OpenCL interoperability API

Overview

API extensions to interact with the underlying OpenCL run-time. More…

// namespaces

namespace dnnl::graph::ocl_interop;

// typedefs

typedef void* (*dnnl_graph_ocl_allocate_f)(
    size_t size,
    size_t alignment,
    cl_device_id device,
    cl_context context
    );

typedef void (*dnnl_graph_ocl_deallocate_f)(
    void *buf,
    cl_device_id device,
    cl_context context,
    cl_event event
    );

// global functions

dnnl_status_t DNNL_API dnnl_graph_ocl_interop_allocator_create(
    dnnl_graph_allocator_t* allocator,
    dnnl_graph_ocl_allocate_f ocl_malloc,
    dnnl_graph_ocl_deallocate_f ocl_free
    );

dnnl_status_t DNNL_API dnnl_graph_ocl_interop_make_engine_with_allocator(
    dnnl_engine_t* engine,
    cl_device_id device,
    cl_context context,
    const_dnnl_graph_allocator_t alloc
    );

dnnl_status_t DNNL_API dnnl_graph_ocl_interop_make_engine_from_cache_blob_with_allocator(
    dnnl_engine_t* engine,
    cl_device_id device,
    cl_context context,
    const_dnnl_graph_allocator_t alloc,
    size_t size,
    const uint8_t* cache_blob
    );

dnnl_status_t DNNL_API dnnl_graph_ocl_interop_compiled_partition_execute(
    const_dnnl_graph_compiled_partition_t compiled_partition,
    dnnl_stream_t stream,
    size_t num_inputs,
    const_dnnl_graph_tensor_t* inputs,
    size_t num_outputs,
    const_dnnl_graph_tensor_t* outputs,
    const cl_event* deps,
    int ndeps,
    cl_event* return_event
    );

Detailed Documentation

API extensions to interact with the underlying OpenCL run-time.

Typedefs

typedef void* (*dnnl_graph_ocl_allocate_f)(
    size_t size,
    size_t alignment,
    cl_device_id device,
    cl_context context
    )

Allocation call-back function interface for OpenCL.

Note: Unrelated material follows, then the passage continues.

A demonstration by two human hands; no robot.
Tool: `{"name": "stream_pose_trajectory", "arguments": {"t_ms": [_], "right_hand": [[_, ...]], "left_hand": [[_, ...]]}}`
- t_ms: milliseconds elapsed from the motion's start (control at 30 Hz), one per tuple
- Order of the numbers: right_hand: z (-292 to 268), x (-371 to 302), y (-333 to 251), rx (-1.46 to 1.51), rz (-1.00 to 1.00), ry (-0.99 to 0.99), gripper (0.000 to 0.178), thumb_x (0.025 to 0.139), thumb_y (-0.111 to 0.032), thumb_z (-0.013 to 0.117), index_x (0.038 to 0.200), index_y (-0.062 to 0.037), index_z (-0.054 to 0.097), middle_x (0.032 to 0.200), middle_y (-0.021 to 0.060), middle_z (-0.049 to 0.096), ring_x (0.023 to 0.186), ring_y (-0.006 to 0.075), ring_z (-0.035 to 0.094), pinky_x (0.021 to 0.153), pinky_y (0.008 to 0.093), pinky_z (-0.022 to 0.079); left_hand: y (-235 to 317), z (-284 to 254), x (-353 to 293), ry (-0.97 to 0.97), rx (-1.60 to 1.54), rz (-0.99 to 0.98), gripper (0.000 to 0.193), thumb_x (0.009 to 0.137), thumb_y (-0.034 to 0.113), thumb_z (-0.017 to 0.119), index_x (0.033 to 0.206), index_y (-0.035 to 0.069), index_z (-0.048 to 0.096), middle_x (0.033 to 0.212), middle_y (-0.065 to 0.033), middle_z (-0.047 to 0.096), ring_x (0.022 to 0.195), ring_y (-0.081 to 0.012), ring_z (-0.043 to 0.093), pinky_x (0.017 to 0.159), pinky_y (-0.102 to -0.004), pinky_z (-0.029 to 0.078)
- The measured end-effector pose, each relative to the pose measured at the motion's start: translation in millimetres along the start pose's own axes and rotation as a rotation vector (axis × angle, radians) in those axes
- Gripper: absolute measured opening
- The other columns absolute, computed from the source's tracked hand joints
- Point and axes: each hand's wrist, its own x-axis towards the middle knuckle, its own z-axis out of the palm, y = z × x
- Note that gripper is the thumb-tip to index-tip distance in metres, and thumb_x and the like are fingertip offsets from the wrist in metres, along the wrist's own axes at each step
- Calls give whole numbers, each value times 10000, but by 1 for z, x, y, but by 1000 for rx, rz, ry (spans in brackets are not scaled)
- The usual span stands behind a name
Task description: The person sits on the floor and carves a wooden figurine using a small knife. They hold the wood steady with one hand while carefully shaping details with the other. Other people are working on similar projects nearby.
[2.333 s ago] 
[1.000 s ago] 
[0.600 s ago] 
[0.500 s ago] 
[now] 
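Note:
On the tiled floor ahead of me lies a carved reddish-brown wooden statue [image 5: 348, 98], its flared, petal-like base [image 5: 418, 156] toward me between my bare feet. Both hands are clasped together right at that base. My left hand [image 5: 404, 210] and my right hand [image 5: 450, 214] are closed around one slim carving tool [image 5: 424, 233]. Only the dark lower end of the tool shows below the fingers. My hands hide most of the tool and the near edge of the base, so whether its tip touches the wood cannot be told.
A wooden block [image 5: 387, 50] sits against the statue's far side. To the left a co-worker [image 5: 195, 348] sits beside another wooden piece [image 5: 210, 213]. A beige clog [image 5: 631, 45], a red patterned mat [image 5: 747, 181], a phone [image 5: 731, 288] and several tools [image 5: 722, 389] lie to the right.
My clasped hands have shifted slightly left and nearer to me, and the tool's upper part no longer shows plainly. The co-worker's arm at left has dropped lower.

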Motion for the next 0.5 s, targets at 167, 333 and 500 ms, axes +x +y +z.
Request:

OpenCL allocator should be used for OpenCL GPU runtime. The call-back should return a USM device memory pointer.

Parameters:

size

Memory size in bytes for requested allocation

alignment

The minimum alignment in bytes for the requested allocation

device

A valid OpenCL device used to allocate

context

A valid OpenCL context used to allocate

Returns:

The memory address of the requested USM allocation.

typedef void (*dnnl_graph_ocl_deallocate_f)(
    void *buf,
    cl_device_id device,
    cl_context context,
    cl_event event
    )

Deallocation call-back function interface for OpenCL.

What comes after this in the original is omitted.